WHAT TO PRODUCE:
Go through the listing and pick out each line with the word "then" in it.

THE DATA:
_ _ _

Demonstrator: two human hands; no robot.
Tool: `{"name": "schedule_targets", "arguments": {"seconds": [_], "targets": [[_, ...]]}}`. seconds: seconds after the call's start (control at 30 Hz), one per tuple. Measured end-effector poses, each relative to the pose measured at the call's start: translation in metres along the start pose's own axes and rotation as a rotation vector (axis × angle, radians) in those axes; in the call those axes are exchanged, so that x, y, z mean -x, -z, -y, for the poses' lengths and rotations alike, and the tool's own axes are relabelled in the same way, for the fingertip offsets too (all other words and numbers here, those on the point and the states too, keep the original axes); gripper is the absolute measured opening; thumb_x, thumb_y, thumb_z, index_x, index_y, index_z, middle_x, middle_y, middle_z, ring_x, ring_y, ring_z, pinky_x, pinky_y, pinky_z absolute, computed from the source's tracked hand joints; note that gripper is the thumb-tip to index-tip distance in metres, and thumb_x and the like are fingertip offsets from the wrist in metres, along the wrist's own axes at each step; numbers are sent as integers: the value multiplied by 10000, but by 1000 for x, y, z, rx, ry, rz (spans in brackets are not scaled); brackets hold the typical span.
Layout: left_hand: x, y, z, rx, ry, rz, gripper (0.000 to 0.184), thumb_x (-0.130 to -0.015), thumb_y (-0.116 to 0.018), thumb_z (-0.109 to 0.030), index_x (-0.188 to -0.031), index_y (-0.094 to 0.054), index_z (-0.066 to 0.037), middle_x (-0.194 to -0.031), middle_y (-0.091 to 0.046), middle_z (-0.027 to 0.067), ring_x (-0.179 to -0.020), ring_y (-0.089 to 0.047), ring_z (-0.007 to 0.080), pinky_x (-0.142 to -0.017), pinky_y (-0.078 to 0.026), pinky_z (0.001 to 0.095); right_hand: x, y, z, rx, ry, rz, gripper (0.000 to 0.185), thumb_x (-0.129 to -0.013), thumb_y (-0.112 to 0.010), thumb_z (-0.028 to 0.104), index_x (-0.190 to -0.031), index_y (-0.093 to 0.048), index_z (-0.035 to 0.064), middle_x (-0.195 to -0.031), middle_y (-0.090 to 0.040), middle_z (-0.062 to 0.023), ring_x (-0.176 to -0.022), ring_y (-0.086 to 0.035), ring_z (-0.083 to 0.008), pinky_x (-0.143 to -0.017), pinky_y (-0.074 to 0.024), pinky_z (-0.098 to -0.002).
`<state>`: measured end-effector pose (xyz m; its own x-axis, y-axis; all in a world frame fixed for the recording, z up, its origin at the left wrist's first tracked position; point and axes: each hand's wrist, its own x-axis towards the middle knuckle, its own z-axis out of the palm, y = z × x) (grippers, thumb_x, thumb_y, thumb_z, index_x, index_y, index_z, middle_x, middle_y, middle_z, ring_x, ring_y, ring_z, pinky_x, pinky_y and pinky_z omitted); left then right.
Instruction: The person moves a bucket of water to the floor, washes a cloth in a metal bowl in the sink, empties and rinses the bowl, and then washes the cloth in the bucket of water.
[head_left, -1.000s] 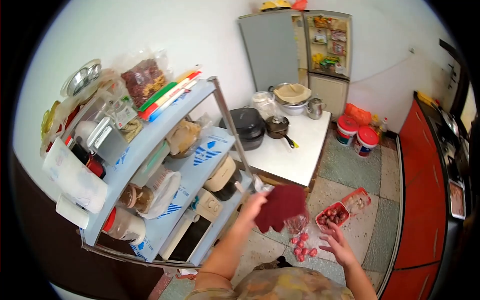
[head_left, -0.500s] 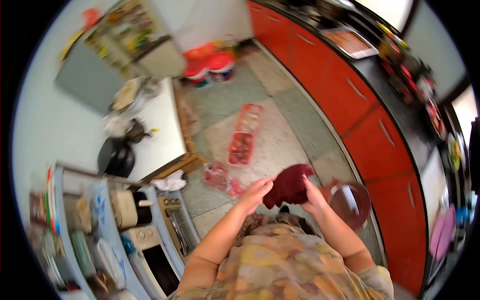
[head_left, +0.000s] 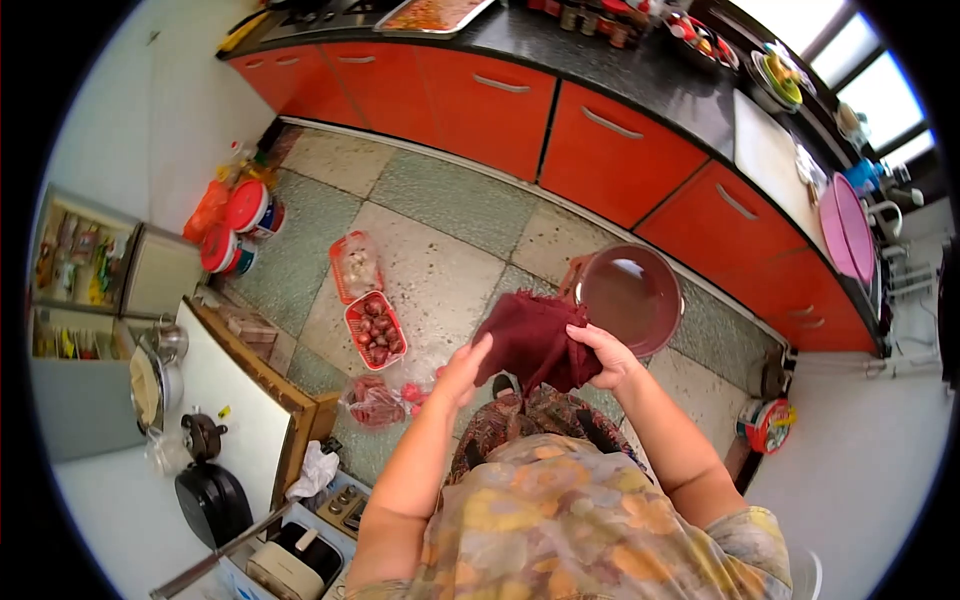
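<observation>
My right grip (head_left: pixel 608 358) has joined left grip (head_left: pixel 460 376), both pinching cloth (head_left: pixel 525 342) mid-frame | neither free | basin (head_left: pixel 668 308) right of centre

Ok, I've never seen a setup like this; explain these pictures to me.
There is no machine here, just a person's bare hands. One camera, worn on the head, takes every picture, looking forward and down, which is why the patterned shirt fills the bottom. The left hand and right hand hold a dark red cloth between them. On the tiled floor are a brown basin, a red basket of dark round bulbs, and a second basket beside it. Red cabinets under a black counter run along the top.
</observation>
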<state>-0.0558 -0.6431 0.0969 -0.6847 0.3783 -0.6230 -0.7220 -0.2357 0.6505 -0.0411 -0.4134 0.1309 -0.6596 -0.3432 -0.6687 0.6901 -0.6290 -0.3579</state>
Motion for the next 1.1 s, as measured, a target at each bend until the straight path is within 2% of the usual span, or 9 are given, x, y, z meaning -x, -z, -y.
{"name": "schedule_targets", "arguments": {"seconds": [0.2, 0.27, 0.33, 0.43, 0.5, 0.67, 0.77, 0.87, 1.1], "targets": [[-38, -11, 22, 77, 32, 58, 426, -853, -460, -324, -1129, -449, 1, -1068, -534, 103, -942, -526, 178, -811, -404, 276, 27, 15, -11, -121, 117, -14, 361, -809, -548, 229, -1121, -442, 81, -1095, -523, -61, -978, -515, -194, -855, -409, -376], [-46, -23, 31, -411, 47, -74, 399, -840, -484, -320, -1126, -444, -45, -1031, -539, 79, -917, -510, 165, -784, -395, 288, 32, 23, -11, -164, 156, 5, 365, -811, -547, 244, -1126, -442, 93, -1087, -525, -56, -977, -513, -186, -847, -415, -373], [-50, -39, 32, -514, -27, -65, 445, -816, -513, -353, -1174, -390, -119, -1158, -443, 62, -1019, -429, 171, -819, -356, 352, 32, 38, -9, -195, 136, -56, 370, -809, -552, 242, -1128, -439, 94, -1078, -524, -50, -968, -517, -174, -825, -429, -358], [-47, -80, 33, -353, 3, 146, 561, -778, -569, -368, -1228, -339, -125, -1207, -402, 70, -1080, -404, 191, -856, -352, 352, 37, 49, -6, -140, 156, -43, 385, -785, -576, 183, -1131, -429, 96, -1064, -520, -40, -942, -524, -169, -790, -447, -343], [-47, -107, 38, -122, 125, 481, 700, -755, -612, -316, -1280, -235, -47, -1257, -345, 107, -1162, -330, 211, -956, -274, 350, 41, 58, 1, -70, 128, -14, 433, -748, -587, 93, -1145, -414, 97, -1062, -514, -45, -947, -517, -183, -795, -443, -344], [-79, -153, 50, -428, -10, 628, 670, -758, -611, -230, -1278, -236, -35, -1262, -344, 95, -1161, -335, 195, -956, -277, 323, 60, 112, 44, -215, 65, 12, 490, -720, -585, 29, -1170, -399, 85, -1077, -511, -63, -951, -516, -191, -817, -437, -334], [-109, -166, 76, -555, 149, 420, 394, -808, -503, -102, -1184, -408, -34, -1097, -502, 82, -1018, -458, 149, -879, -358, 279, 69, 151, 68, -79, -11, 0, 479, -715, -583, 18, -1159, -412, 73, -1077, -516, -63, -946, -517, -179, -818, -435, -319], [-147, -170, 86, -666, 88, 254, 328, -818, -463, -78, -1145, -452, -53, -1041, -531, 51, -932, -499, 140, -820, -399, 271, 64, 198, 85, 121, -32, -20, 436, -696, -592, 15, -1108, -457, 52, -1020, -549, -63, -915, -529, -156, -791, -441, -301], [-228, -146, 108, -477, 30, -220, 308, -788, -425, 3, -1084, -496, -45, -975, -572, 76, -891, -533, 159, -790, -416, 267, 14, 331, 100, 576, 282, -757, 490, -632, -519, 19, -1115, -440, 30, -996, -556, -106, -915, -533, -203, -802, -421, -291]]}}
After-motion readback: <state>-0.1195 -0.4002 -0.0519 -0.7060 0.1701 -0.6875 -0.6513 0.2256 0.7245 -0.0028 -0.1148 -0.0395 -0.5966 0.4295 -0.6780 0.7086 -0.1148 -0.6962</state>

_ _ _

OUTPUT OF THE EXERCISE:
`<state>`: measured end-effector pose (xyz m; its own x-axis, y-axis; all in a world frame fixed for the recording, z up, its origin at the left wrist's first tracked position; point and axes: each hand's wrist, its own x-axis towards the middle knuckle, its own z-axis out of the palm, y = z × x) (grippers, thumb_x, thumb_y, thumb_z, index_x, index_y, index_z, middle_x, middle_y, middle_z, ring_x, ring_y, ring_z, pinky_x, pinky_y and pinky_z omitted); left then right.
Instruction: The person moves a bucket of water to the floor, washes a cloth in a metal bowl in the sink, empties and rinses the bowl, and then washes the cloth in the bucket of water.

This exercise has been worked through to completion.